Background: Dermatophyte infections involving the skin, hair, or nails affect an estimated 25% of the world's population, and accounted for 51 million outpatient visits over a ten-year period (1995-2004) in the United States alone. Dermatomycosis is routinely managed by dermatologists, though given the diversity of clinical presentations, is sometimes misdiagnosed, which can result in inappropriate therapy, worsening of symptoms, and even result in additional skin and soft tissue infections.

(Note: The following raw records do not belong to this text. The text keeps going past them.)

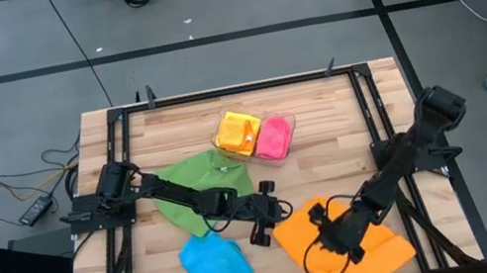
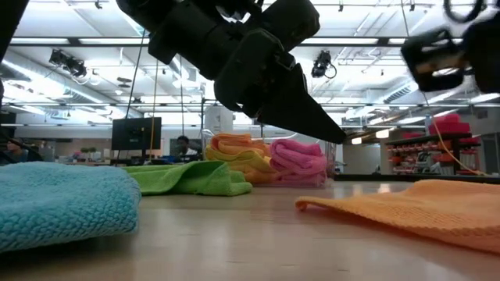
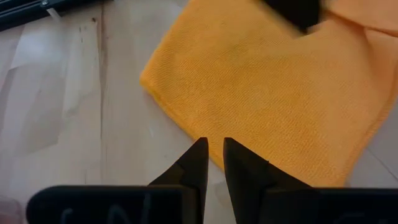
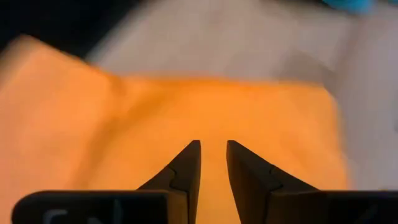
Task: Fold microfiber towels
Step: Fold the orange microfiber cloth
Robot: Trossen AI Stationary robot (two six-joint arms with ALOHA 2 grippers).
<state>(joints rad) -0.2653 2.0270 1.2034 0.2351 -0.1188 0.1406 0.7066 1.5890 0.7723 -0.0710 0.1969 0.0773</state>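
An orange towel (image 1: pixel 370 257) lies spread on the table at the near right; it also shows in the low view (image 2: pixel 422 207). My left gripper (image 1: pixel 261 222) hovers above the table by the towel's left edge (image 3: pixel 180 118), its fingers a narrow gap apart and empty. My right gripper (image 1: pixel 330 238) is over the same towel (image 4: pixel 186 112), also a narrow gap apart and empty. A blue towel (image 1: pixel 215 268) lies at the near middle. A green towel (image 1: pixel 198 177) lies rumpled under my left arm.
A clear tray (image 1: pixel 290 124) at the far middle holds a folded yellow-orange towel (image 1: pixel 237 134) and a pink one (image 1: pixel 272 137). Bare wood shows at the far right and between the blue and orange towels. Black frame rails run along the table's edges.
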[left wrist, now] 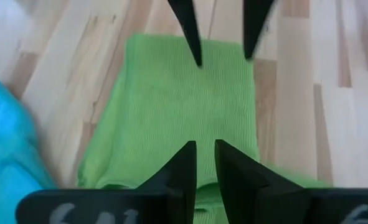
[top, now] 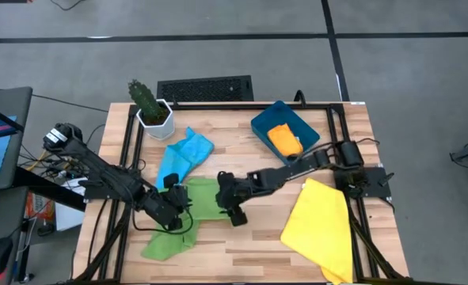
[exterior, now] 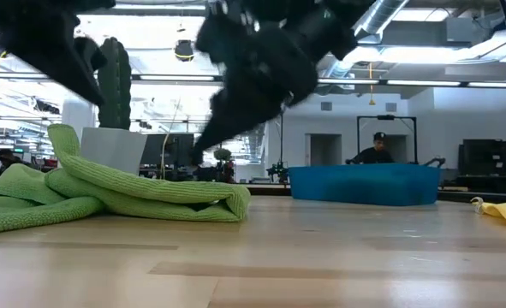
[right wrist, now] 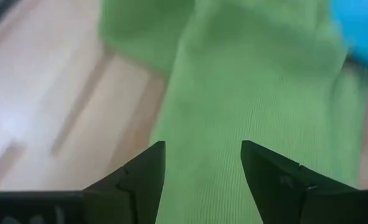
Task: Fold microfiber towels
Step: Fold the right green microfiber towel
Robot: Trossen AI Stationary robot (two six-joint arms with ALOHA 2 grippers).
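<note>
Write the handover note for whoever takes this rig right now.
Left end effector: over the green towel, fingers nearly together, nothing visibly held.
Right end effector: open, empty, at the green towel's right edge.
Green towel: partly folded over, mid-table; more green cloth lies below it.
Blue towel: crumpled near the cactus pot.
Orange towel: in the blue bin.
Yellow towel: spread, unfolded, on the right.
Left: finish green, then the rest.

Grey floor [top: 408,71], bright ceiling lights [exterior: 424,15]
</note>
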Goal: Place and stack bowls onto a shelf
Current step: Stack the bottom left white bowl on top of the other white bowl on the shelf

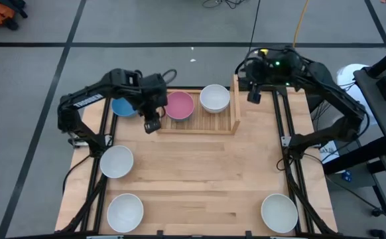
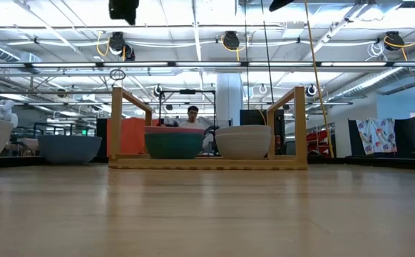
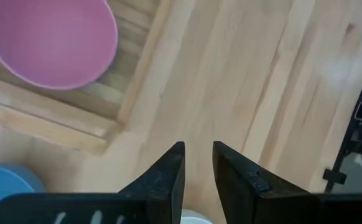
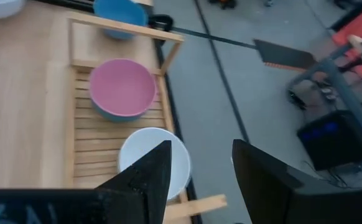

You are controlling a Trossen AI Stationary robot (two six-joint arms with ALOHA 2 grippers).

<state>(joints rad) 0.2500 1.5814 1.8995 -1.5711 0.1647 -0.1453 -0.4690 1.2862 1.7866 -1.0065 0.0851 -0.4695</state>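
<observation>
- high view showed the left gripper (image 1: 152,124) empty, fingers slightly parted, hovering at the shelf (image 1: 235,106) front edge, beside the pink bowl (image 1: 179,105) nested on a teal bowl (image 2: 173,144).
- right gripper (image 1: 253,95) hung released and empty just beyond the shelf's side panel, near the white bowl (image 1: 214,97) on the slats.
- blue bowl (image 1: 123,107) sat outside the shelf; three loose white bowls (image 1: 117,161) waited on the worktop (image 1: 206,179).
- risk: the left arm swinging towards the blue bowl could clip the pink stack or the nearby panel.

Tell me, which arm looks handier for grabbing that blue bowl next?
Probably the left. Its gripper hovers empty and open beside the blue bowl, which sits just outside the shelf. The right gripper waits at the shelf's far end.
</observation>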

Methods: An interactive survey of board-certified dermatologists was conducted at the 2016 Orlando Dermatology Aesthetic & Clinical Conference, during a seminar on superficial mycotic infections. The structure of the survey entailed reviewing a presentation of a clinical image followed by responding to a simple yes or no question: is this a fungal infection? Data was gathered anonymously via an audience response system and data tabulated using Microsoft excel.

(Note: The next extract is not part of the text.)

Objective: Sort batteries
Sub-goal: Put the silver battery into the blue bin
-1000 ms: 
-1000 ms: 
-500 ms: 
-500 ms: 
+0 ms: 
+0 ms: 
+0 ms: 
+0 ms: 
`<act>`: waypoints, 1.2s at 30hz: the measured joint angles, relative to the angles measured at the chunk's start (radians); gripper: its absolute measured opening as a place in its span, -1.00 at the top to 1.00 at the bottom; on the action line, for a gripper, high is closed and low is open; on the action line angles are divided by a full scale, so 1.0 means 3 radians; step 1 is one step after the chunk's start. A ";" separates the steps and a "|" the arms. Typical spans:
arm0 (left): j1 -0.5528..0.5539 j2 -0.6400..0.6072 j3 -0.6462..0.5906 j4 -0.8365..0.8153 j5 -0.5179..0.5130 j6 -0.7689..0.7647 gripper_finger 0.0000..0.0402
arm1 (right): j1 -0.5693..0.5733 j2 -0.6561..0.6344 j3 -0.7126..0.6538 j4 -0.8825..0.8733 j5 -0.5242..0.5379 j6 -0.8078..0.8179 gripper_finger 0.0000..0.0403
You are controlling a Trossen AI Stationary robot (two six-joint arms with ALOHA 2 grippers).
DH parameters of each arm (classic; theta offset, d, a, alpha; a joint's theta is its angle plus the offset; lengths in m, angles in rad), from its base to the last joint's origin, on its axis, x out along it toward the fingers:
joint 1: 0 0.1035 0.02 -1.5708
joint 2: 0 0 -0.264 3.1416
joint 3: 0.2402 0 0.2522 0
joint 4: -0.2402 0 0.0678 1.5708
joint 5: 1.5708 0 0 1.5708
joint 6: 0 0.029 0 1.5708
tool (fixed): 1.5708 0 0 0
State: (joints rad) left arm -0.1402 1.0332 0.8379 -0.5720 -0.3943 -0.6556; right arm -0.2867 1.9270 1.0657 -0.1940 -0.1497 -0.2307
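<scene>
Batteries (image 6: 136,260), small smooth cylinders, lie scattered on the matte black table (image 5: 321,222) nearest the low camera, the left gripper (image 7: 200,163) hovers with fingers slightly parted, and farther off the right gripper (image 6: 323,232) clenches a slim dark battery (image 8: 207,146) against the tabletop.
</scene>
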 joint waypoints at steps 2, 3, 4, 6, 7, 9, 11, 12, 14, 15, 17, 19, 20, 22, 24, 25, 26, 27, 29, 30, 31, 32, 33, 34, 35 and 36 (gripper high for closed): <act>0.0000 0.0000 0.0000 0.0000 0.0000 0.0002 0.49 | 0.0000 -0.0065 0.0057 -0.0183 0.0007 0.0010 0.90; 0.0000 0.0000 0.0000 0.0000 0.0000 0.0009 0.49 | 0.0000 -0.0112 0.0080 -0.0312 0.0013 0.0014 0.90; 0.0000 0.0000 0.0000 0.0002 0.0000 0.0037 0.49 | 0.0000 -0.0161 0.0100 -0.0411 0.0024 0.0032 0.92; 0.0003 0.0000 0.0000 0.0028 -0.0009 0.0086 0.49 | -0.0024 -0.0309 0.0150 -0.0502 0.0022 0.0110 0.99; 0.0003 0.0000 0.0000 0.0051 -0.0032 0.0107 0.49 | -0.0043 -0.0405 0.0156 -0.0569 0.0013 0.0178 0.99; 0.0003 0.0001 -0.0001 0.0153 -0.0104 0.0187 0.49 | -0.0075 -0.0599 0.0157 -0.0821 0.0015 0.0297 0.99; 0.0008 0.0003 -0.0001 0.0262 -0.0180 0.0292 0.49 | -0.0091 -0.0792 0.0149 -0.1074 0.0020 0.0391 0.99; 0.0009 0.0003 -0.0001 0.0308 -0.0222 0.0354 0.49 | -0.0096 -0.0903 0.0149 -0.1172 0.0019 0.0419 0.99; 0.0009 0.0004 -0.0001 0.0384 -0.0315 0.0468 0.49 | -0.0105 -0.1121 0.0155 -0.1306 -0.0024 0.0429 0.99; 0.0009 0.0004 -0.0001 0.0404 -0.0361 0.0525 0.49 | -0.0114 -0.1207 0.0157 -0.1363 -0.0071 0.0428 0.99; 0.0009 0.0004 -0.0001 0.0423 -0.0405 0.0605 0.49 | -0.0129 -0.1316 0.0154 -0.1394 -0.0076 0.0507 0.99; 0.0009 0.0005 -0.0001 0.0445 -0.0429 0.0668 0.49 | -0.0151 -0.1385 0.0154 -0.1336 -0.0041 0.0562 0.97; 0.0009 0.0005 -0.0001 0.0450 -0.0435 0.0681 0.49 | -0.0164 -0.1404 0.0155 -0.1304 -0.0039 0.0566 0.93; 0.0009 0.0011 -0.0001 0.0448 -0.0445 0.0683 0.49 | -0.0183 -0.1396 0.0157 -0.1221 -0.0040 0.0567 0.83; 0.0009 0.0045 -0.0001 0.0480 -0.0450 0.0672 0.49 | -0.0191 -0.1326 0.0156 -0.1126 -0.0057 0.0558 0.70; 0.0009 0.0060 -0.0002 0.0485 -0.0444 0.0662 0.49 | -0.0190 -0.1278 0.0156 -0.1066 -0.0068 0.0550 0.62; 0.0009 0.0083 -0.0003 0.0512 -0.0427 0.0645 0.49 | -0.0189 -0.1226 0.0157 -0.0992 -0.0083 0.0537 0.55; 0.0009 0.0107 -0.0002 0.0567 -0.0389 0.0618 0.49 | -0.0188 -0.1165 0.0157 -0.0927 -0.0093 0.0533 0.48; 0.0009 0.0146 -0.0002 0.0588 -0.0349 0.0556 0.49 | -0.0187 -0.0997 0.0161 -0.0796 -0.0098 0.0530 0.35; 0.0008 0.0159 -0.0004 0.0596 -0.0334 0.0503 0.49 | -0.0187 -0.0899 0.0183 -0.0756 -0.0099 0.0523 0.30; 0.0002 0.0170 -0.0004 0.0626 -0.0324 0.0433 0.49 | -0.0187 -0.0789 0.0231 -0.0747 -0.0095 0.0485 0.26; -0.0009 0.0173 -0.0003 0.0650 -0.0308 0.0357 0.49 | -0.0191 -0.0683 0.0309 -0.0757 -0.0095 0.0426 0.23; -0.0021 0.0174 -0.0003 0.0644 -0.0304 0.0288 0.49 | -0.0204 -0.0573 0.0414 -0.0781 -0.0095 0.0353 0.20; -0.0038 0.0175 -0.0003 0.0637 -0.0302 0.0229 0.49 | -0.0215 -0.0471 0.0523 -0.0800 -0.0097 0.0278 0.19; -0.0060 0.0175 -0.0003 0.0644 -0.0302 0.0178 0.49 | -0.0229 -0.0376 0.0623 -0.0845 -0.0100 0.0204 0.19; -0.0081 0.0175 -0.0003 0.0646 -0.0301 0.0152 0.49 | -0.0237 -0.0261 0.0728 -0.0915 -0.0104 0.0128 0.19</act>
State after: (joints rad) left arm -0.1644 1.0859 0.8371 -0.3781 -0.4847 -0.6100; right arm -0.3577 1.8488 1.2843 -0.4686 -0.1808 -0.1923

Results: In all, 13 cases were presented. Although the majority of the cases (8/13) were appropriately categorized by 50+% of the audience, this percentage decreased as accuracy of categorization increased. For example, in only 4 of the 13 cases did audience members accurately categorize the cases > 75% accuracy. Moreover, there was only one case for which 90+% of the audience appropriately categorized the case.

Conclusion: The study limitations included a lack of a measureable response rate and a small sample size, which prevent significant conclusions from being made. However, the results do emphasize the protean clinical nature of cutaneous dermatomycoses and the ease with which one may miss the correct diagnosis. Secondary syphilis, annular psoriasis, and pityriasis rosea are among just a few inflammatory skin diseases that can mimic dermatophyte infections as illustrated herein. As such, these data underscore the importance of continued medical education on dermatophyte infections as well as proper education and training on bedside diagnostic techniques such as potassium hydroxide during residency and beyond.